• [To do] Print every line of the data exactly as shown.

• [Source material]
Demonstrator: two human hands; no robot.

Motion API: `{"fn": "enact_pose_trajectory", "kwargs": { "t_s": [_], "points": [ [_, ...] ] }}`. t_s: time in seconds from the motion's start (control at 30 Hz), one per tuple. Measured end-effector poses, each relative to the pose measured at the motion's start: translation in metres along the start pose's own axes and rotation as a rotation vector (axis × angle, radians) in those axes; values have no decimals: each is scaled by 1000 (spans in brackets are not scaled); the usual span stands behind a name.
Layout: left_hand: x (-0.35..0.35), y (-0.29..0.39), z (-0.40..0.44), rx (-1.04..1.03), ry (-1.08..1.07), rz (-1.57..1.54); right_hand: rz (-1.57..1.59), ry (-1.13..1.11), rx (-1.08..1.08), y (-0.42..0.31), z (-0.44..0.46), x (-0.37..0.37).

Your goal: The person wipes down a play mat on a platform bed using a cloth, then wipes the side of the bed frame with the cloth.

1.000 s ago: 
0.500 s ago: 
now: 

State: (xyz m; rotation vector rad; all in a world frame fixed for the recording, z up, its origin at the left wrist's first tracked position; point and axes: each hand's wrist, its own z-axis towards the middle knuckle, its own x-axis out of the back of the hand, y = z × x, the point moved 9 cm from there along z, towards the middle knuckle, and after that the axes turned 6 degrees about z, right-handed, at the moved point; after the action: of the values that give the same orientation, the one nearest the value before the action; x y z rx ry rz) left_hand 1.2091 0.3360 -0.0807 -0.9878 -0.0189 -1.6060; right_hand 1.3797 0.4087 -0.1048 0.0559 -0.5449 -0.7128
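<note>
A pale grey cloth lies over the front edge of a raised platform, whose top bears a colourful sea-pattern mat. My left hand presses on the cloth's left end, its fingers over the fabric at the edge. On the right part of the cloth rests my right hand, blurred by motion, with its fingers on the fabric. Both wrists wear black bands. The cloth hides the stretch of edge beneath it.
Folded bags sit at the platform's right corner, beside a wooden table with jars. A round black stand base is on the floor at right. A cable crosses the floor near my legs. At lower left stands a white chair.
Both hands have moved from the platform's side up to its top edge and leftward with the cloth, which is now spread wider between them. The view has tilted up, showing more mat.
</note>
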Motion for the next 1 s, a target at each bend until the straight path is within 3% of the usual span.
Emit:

• [Solution]
Demonstrator: two human hands; no robot.

Motion API: `{"fn": "enact_pose_trajectory", "kwargs": { "t_s": [_], "points": [ [_, ...] ] }}`. t_s: time in seconds from the motion's start (control at 30 Hz), one per tuple. Measured end-effector poses, each relative to the pose measured at the motion's start: translation in metres along the start pose's own axes and rotation as a rotation vector (axis × angle, radians) in those axes; values have no decimals: each is scaled by 1000 (spans in brackets are not scaled); the usual span stands behind a name.
Layout: left_hand: x (-0.35..0.35), y (-0.29..0.39), z (-0.40..0.44), rx (-1.04..1.03), ry (-1.08..1.07), rz (-1.57..1.54); right_hand: rz (-1.57..1.59), ry (-1.13..1.11), rx (-1.08..1.08), y (-0.42..0.31), z (-0.44..0.46), x (-0.37..0.37).

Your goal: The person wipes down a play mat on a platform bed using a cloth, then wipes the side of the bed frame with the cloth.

1.000 s ago: 
0.500 s ago: 
now: 

State: (xyz m; rotation vector rad; all in a world frame fixed for the recording, z up, its origin at the left wrist's first tracked position; point and axes: each hand's wrist, its own z-axis towards the middle knuckle, its own x-axis out of the back of the hand, y = z × x, the point moved 9 cm from there along z, towards the middle knuckle, and after that the axes turned 6 degrees about z, right-handed, at the moved point; after the action: of the values that give the same orientation, the one nearest the value before the action; x y z rx ry rz) left_hand 1.2091 0.3360 -0.0807 -0.9878 -0.0189 -1.6060; right_hand 1.3797 0.4087 -0.1048 0.0559 -0.5449 -0.7128
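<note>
A pale grey cloth lies over the front edge of a raised platform, whose top bears a colourful sea-pattern mat. My left hand presses on the cloth's left end, its fingers over the fabric at the edge. On the right part of the cloth rests my right hand, blurred by motion, with its fingers on the fabric. Both wrists wear black bands. The cloth hides the stretch of edge beneath it.
Folded bags sit at the platform's right corner, beside a wooden table with jars. A round black stand base is on the floor at right. A cable crosses the floor near my legs. At lower left stands a white chair.
Both hands have moved from the platform's side up to its top edge and leftward with the cloth, which is now spread wider between them. The view has tilted up, showing more mat.
</note>
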Motion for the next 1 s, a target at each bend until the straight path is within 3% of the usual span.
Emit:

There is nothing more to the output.